Dynamic neural ensembles support memory stability and flexibility across the lifetime
WTI Inspiring Speaker: Denise Cai
Thursday, February 12, 2026
10:00 - 11:15 am
100 College Street
Floor 11, Workshop 1116
Creating stable memories is critical for survival. An animal relies on past learning to navigate its environment, avoid dangerous situations, and find needed resources. Because the environment is dynamic, stable memories must be updated with new information to enable responses to changing threats (a specific danger) and rewards (such as food and water). The brain circuits involved in memory and learning require both stability and flexibility.
Using in vivo calcium imaging and chemogenetics, Denise Cai discovered that traumatic experiences can alter past memories and have long-lasting changes to how future memories are encoded. This talk will explore the implications for how the brain stably stores and flexibly updates memories across the lifetime. Cai will be hosted by Jessica Cardin (Neuroscience).
Denise Cai
Associate Professor of Neuroscience; Co-Director, Computational and Systems Neuroscience Center, Mount Sinai
Cai is a neuroscientist investigating how dynamic neural ensembles—and their cellular and molecular properties—support the “tug of war” between memory stability and flexibility across the lifetime.

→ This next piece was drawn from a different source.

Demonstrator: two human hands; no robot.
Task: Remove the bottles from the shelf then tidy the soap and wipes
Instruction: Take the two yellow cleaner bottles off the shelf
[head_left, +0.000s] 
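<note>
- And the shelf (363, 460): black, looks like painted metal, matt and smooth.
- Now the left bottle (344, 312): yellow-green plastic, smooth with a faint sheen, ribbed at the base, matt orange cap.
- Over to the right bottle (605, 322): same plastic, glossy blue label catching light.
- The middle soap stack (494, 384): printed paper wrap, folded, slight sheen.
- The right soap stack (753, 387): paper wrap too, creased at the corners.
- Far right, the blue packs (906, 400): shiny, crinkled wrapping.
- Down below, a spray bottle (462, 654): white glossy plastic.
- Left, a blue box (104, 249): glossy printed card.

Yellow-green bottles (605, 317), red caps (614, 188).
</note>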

WTI Inspiring Speaker Series
The Wu Tsai Institute's Inspiring Speaker Series features an interdisciplinary lineup of speakers whose work reshapes how we understand the mind and brain. Talks occur monthly on Thursdays at 10:00 am, from September 2025 to May 2026, at 100 College Street. Coffee and refreshments will be available before each talk, and there will be an opportunity for questions afterward. All members of the Yale community are welcome.